How Amazon SageMaker Processes Training Output - Amazon SageMaker

How Amazon SageMaker Processes Training Output

As your algorithm runs in a container, it generates output including the status of the training job and model and output artifacts. Your algorithm should write this information to the following files, which are located in the container's /output directory. Amazon SageMaker processes the information contained in this directory as follows:

  • /opt/ml/model – Your algorithm should write all final model artifacts to this directory. SageMaker copies this data as a single object in compressed tar format to the S3 location that you specified in the CreateTrainingJob request. If multiple containers in a single training job write to this directory they should ensure no file/directory names clash.

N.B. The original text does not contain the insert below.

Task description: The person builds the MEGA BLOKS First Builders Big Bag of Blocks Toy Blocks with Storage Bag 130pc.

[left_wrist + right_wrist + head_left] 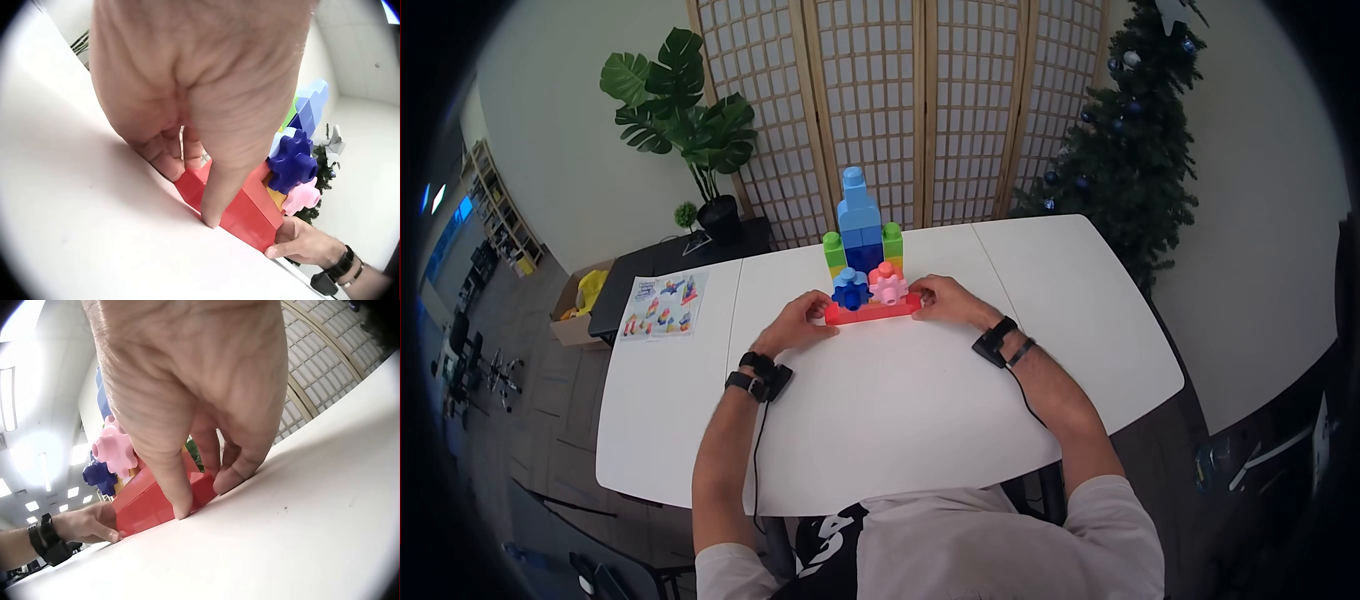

SageMaker aggregates the result in a tar file and uploads to S3. SageMaker aggregates the result in a TAR file and uploads to S3 at the end of the training job.

  • /opt/ml/output – Your algorithm should write artifacts you want to store other than the final model to this directory. SageMaker copies this data as a single object in compressed tar format to the S3 location that you specified in the CreateTrainingJob request. If multiple containers in a single training job write to this directory they should ensure no file/directory names clash. SageMaker aggregates the result in a TAR file and uploads to S3 at the end of the training job.

  • /opt/ml/output/failure – If training fails, after all algorithm output (for example, logging) completes, your algorithm should write the failure description to this file. In a DescribeTrainingJob response, SageMaker returns the first 1024 characters from this file as FailureReason.